Required action:
Wherever the word "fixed" occurs in the listing, copy the whole line.

Recorded data:
+ + + + +
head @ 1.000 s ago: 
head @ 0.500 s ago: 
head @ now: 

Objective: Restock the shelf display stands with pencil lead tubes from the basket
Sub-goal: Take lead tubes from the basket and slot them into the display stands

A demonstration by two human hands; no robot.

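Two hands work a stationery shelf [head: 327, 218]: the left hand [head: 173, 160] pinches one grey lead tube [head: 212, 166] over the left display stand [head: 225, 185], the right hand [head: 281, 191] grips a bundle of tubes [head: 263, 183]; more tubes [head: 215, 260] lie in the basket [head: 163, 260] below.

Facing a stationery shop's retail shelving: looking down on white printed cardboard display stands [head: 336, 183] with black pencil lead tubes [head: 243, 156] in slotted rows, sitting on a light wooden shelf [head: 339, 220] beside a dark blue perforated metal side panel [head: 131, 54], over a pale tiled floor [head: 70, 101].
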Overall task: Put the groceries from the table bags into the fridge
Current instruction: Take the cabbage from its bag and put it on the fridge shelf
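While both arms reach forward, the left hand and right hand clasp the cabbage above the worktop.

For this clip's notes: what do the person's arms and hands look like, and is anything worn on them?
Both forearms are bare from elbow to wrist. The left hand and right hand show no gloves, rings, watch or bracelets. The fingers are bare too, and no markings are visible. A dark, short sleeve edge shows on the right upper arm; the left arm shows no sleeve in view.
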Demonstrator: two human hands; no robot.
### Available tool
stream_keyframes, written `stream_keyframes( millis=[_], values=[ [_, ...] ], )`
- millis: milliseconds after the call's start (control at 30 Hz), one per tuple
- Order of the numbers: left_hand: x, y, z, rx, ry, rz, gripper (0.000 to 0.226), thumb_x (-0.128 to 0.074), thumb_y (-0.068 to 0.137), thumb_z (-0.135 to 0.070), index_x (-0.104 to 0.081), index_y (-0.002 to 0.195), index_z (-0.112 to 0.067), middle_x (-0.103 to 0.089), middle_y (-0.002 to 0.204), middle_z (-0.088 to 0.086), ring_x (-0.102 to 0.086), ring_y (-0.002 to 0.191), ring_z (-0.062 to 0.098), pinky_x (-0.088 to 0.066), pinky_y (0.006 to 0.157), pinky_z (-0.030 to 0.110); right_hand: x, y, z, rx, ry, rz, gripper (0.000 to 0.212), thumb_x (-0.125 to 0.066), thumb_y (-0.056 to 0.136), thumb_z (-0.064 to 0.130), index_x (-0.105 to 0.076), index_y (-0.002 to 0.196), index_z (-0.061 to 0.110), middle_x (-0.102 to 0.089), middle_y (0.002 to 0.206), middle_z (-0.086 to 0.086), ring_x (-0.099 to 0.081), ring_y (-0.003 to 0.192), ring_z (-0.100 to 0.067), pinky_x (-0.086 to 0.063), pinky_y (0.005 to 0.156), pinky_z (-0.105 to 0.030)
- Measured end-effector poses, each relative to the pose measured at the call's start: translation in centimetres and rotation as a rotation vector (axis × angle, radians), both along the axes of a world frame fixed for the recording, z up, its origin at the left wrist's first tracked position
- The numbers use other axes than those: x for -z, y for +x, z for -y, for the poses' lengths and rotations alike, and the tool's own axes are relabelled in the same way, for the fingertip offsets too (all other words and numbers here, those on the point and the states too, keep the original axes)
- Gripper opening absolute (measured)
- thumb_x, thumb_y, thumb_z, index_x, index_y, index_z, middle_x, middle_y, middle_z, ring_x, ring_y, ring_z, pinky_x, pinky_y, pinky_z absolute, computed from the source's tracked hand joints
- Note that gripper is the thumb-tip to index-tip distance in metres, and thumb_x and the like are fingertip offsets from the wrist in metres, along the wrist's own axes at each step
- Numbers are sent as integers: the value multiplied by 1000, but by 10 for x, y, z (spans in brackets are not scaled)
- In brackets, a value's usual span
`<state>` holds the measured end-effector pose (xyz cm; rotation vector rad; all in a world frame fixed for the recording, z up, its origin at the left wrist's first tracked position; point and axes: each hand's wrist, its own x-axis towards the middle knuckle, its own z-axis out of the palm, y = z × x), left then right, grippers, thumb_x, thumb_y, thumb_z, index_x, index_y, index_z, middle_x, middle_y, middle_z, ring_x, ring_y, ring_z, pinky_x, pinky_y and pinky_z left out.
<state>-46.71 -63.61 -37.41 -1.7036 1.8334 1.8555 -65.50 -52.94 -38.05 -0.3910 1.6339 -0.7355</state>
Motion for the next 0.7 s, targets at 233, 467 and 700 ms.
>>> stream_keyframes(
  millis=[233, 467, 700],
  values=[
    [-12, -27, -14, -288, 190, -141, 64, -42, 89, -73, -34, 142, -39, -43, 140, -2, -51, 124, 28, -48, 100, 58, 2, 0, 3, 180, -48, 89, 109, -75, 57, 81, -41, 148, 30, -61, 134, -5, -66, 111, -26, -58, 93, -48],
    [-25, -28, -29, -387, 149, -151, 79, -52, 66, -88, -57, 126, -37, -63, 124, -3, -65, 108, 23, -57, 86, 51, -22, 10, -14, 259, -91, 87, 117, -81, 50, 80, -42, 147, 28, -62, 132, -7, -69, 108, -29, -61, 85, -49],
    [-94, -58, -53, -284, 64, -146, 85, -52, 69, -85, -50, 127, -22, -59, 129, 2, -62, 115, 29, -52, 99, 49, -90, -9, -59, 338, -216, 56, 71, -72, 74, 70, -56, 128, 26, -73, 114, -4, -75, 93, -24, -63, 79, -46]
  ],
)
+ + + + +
Answer box:
- Measured end-effector poses, each relative to the pose measured at the call's start: translation in centimetres and rotation as a rotation vector (axis × angle, radians), both along the axes of a world frame fixed for the recording, z up, its origin at the left wrist's first tracked position
`<state>` holds the measured end-effector pose (xyz cm; rotation vector rad; all in a world frame fixed for the recording, z up, its origin at the left wrist's first tracked position; point and axes: each hand's wrist, its own x-axis towards the middle knuckle, its own z-axis out of the palm, y = z × x), left then right, grippers, thumb_x, thumb_y, thumb_z, index_x, index_y, index_z, middle_x, middle_y, middle_z, ring_x, ring_y, ring_z, pinky_x, pinky_y and pinky_z left out.

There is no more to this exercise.